THE LIBERAL Democrats were in disarray yesterday with senior cabinet figures lashing out over David Cameron’s veto of a new EU treaty on Friday – but they stopped short of quitting as two polls showed public opinion firmly against them.
The first post-veto polling showed that Cameron’s move is popular with voters: a Daily Mail poll showed 62 per cent in favour versus 19 per cent against, while another for the Times/Populous found 57 per cent for and 14 per cent against.
Yet having initially expressed support for the veto, deputy Prime Minister Nick Clegg appeared to shift yesterday, warning that Britain risks becoming “a pygmy in the world when I want us to stand tall in the world”.
He added that Cameron’s move was a “bad deal” that is “bad for Britain” and did not gain anything for the City.
Business secretary Vince Cable was said to be on the verge of quitting but in the event settled for lambasting Cameron from the sidelines.
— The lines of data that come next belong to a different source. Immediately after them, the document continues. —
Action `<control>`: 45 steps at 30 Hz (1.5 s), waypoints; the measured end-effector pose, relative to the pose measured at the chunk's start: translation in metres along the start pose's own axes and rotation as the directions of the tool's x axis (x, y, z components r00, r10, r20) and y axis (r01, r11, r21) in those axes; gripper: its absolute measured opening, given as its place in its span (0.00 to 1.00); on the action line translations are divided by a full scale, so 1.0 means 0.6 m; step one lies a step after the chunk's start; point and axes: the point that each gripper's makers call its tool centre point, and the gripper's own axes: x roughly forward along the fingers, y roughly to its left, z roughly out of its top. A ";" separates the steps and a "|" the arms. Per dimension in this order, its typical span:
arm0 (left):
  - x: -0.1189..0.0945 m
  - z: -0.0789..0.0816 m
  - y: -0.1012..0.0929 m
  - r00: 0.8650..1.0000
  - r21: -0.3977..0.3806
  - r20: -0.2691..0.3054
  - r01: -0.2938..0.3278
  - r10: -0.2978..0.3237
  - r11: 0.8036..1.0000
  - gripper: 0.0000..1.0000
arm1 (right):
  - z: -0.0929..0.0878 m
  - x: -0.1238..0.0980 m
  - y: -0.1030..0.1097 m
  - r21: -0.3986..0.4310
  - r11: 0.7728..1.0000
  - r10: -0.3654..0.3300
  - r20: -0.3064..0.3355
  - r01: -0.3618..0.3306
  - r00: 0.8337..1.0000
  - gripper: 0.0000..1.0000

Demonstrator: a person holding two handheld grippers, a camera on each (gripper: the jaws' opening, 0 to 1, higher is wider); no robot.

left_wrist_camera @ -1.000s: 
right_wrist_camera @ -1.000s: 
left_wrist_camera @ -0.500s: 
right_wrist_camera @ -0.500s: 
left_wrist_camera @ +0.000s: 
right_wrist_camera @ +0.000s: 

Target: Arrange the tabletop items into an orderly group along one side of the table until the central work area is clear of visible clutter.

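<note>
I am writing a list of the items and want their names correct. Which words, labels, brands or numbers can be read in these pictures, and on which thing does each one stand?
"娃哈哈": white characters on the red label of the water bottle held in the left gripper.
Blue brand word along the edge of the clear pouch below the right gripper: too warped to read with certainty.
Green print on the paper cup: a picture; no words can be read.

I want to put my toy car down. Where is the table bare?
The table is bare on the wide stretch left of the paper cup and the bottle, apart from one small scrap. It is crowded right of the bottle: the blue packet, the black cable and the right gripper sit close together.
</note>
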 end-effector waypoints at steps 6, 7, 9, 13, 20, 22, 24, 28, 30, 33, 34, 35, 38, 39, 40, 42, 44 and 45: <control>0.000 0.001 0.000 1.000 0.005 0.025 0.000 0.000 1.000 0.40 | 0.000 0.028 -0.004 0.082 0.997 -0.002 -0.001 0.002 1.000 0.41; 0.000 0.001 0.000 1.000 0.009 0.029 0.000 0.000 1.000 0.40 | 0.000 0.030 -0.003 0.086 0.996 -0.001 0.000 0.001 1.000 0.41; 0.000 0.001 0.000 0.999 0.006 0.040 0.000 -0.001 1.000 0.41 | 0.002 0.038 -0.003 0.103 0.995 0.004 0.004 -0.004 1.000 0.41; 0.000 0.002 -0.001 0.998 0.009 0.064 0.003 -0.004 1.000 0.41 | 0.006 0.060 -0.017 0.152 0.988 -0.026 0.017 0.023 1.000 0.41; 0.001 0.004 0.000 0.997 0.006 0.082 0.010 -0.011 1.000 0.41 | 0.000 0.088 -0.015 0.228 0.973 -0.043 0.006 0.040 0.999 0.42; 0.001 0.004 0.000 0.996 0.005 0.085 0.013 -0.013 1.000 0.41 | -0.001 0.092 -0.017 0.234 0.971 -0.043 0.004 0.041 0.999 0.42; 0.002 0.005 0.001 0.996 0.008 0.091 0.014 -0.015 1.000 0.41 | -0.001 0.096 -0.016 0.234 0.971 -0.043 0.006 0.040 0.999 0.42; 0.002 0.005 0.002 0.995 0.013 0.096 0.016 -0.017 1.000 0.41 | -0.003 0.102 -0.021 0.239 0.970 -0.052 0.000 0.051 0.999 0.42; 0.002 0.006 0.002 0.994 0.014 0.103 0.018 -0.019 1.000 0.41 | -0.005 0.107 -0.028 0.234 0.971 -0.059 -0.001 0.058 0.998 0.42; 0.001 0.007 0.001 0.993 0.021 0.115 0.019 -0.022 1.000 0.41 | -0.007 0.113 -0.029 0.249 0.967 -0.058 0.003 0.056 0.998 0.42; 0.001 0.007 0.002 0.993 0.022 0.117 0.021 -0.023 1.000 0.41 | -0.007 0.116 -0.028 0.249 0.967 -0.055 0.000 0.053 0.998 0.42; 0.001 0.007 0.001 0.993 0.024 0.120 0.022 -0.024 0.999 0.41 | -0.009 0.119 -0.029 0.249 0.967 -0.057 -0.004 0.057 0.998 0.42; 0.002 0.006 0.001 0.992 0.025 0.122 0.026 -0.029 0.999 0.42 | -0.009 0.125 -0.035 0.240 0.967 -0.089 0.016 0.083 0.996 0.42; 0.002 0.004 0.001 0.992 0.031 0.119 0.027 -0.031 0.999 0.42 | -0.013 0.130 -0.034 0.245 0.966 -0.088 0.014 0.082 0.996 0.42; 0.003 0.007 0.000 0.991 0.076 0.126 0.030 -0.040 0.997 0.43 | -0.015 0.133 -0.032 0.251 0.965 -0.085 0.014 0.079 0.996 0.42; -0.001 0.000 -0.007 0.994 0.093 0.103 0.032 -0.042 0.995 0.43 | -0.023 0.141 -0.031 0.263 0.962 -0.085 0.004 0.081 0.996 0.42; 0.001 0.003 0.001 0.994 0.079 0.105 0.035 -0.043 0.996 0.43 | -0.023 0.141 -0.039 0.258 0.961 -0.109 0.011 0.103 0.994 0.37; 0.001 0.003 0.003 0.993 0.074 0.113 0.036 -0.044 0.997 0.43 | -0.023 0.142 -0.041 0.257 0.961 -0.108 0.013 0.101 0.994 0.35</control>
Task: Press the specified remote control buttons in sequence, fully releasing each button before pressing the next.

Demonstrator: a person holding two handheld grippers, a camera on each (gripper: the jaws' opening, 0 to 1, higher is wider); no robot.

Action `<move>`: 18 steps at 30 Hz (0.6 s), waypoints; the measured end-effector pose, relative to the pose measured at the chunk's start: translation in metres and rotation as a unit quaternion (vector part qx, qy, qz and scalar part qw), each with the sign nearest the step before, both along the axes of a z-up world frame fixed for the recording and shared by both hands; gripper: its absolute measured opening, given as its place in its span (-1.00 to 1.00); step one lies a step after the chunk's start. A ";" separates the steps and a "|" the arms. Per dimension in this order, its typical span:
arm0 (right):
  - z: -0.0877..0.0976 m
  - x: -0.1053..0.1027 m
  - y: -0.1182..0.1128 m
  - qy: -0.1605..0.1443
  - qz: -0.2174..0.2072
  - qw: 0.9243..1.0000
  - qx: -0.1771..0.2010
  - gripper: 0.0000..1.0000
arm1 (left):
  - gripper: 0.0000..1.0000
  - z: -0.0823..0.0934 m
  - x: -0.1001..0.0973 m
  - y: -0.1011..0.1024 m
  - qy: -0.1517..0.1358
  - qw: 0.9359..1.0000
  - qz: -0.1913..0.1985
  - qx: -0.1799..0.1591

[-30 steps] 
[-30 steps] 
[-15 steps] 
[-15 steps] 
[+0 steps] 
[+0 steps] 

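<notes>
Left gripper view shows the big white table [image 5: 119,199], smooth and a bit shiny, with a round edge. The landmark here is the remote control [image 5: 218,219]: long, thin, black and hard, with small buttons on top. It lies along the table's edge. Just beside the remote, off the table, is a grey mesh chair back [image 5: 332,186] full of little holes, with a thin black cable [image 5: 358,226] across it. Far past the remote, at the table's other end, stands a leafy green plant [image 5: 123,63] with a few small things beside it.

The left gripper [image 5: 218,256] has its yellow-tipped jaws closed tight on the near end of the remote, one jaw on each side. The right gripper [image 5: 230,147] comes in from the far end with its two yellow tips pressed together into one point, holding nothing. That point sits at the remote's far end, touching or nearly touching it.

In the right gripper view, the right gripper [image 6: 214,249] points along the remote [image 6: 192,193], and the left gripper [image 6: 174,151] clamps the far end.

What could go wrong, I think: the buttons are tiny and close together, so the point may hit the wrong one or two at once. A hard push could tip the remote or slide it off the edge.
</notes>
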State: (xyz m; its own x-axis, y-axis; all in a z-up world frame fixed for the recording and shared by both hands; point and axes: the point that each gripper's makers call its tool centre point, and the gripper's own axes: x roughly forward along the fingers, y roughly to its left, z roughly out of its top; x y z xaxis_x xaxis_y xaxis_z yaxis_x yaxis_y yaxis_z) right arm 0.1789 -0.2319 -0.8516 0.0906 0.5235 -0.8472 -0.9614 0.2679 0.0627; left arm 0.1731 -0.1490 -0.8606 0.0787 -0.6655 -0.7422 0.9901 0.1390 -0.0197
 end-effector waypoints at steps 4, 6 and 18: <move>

And Liberal Democrat MEP Sharon Bowles said that Cameron “has played a dangerous game and lost”. It is understood that she has privately voiced the belief that she will lose her chairmanship of the European Parliament Economic and Monetary Affairs Committee to a German rival as a result of the veto.
But despite their rhetoric, no senior Lib Dems have yet proven willing to collapse the coalition by walking out.
The anxiety over the veto extends beyond the coalition however. It has caused chaos for British lobbying operations in HM Treasury and in the City.
Senior Treasury civil servants, some of whom are in the midst of negotiations on EU regulation, were said to be flummoxed by the veto, while City lobbyists began preparing a fresh charm offensive to try and shore up their influence in Brussels. And City A.M. understands that the British Bankers’ Association, which has 230 members from 60 countries, has been advised to downplay the “British” in its name by a Brussels-based UK politician.
There are also suggestions that the government mishandled preparations for the summit and was overly confident that the French and Germans would deliver some concessions.
The government is understood to have been preparing a post-summit briefing for MPs that would list the concessions it expected to extract from Brussels.
But Eurozone leaders were not interested in discussing Britain’s demands, leading to charges that Cameron’s negotiating team miscalculated.